As well as its own housing system, it has its own factories, schools and hospitals—a degree of self-sufficiency that has led some to conclude that Tupac Amaru is effectively a state within a state. It has more than 70, members—or followers, depending on how one defines them—made up mostly of indigenous Kolla Indians.
A revolutionary movement with quasi-socialist ideals, Tupac Amaru is known for its radical politics and for the efficacy of its direct action—when the movement decides to demonstrate, it can paralyse the streets of Jujuy, a fact that has turned many of the local middle class against them. Such are the rumours that circulate around this movement. It is difficult to understand the particular urbanism that Tupac Amaru has created—that combination of exurbia, Disneyesque theme park and radical socialism—without understanding something of Milagro Sala.

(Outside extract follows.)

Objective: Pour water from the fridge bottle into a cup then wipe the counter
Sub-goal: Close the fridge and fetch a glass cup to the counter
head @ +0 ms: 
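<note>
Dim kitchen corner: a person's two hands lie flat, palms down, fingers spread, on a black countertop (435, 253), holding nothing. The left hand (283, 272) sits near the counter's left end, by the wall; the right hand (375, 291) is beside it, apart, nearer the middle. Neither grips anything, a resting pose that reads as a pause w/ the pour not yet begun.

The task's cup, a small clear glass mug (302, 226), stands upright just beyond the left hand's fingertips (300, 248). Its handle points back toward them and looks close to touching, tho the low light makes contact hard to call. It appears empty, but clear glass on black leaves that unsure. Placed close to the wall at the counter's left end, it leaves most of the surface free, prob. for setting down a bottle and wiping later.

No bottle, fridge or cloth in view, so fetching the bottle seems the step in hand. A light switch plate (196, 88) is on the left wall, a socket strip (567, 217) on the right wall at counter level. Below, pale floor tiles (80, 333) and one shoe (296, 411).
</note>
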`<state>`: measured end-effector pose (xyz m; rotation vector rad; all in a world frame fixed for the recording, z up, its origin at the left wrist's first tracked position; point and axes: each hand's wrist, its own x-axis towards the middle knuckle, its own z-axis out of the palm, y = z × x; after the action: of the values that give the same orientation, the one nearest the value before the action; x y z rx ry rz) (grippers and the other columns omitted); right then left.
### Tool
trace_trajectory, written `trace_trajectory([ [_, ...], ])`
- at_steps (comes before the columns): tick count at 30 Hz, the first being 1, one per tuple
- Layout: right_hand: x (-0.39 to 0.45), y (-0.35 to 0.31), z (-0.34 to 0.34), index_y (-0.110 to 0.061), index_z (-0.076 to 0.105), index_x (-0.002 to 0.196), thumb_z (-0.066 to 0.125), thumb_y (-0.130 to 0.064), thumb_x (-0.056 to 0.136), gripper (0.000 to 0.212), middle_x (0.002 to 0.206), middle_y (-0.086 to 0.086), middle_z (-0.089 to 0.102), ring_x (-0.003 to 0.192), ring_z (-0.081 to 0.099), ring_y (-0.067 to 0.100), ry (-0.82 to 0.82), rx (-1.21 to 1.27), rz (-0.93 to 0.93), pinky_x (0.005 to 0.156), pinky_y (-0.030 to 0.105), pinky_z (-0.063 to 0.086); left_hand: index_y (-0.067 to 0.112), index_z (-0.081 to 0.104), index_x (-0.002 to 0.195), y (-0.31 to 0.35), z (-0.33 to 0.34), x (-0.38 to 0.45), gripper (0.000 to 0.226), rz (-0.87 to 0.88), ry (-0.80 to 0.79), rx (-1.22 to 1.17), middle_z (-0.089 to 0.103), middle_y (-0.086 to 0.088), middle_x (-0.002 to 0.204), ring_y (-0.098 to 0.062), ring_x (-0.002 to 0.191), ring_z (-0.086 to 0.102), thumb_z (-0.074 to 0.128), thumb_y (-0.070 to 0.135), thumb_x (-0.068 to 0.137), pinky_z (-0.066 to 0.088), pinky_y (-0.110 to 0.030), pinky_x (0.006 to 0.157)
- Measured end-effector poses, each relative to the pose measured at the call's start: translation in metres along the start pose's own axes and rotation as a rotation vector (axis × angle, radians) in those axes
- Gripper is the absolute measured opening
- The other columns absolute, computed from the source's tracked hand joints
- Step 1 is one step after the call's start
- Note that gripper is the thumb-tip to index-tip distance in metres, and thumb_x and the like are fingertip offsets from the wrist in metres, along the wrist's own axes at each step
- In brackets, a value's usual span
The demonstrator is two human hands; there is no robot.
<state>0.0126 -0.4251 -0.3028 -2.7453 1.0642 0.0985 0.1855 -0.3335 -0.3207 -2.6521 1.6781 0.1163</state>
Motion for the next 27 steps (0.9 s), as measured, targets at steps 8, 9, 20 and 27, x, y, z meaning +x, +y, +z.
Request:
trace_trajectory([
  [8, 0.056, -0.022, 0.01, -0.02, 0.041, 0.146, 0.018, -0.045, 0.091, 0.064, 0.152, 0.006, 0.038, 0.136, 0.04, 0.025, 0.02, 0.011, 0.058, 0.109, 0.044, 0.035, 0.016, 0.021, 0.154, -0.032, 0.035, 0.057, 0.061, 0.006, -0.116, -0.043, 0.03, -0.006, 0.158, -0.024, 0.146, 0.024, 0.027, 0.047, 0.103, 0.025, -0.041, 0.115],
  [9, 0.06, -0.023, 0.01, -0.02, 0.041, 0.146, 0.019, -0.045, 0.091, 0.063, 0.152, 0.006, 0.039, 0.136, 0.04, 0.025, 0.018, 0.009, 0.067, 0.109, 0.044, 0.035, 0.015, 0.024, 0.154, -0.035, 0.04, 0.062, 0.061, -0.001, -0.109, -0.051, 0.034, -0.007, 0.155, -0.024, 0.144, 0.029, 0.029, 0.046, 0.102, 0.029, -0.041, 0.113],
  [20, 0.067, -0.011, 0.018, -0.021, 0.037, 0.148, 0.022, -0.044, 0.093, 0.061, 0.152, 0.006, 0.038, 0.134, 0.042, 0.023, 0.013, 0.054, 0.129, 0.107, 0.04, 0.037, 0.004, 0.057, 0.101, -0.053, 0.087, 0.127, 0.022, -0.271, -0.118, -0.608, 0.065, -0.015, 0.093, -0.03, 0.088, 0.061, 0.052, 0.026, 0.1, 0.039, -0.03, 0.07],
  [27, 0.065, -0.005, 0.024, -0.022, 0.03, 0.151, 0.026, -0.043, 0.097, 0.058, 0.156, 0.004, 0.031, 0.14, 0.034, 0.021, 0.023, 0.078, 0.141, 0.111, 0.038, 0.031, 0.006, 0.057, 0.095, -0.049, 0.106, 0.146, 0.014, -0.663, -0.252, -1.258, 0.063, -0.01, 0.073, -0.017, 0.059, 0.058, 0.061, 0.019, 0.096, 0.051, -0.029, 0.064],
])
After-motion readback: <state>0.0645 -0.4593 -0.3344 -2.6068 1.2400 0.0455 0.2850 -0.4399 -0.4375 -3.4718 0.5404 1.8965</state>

The Milagro legend holds that as a baby she was abandoned in a box outside a hospital. She ran away from her adoptive home at 14 to become a street hawker, but fell into petty crime and eventually wound up in prison. There, she emerged as a natural leader, organising a hunger strike over the quality of the food and helping to teach inmates to read. Having risen up through the Peronist Youth Movement and the unions, her subsequent political image is part revolutionary leader and part Mother Theresa.
The rightwing media has portrayed her as presiding over a mob, while some—like that taxi driver no doubt—see it more as a cult. Despite her unpromising beginnings, Milagro is one of the most powerful women in Argentina.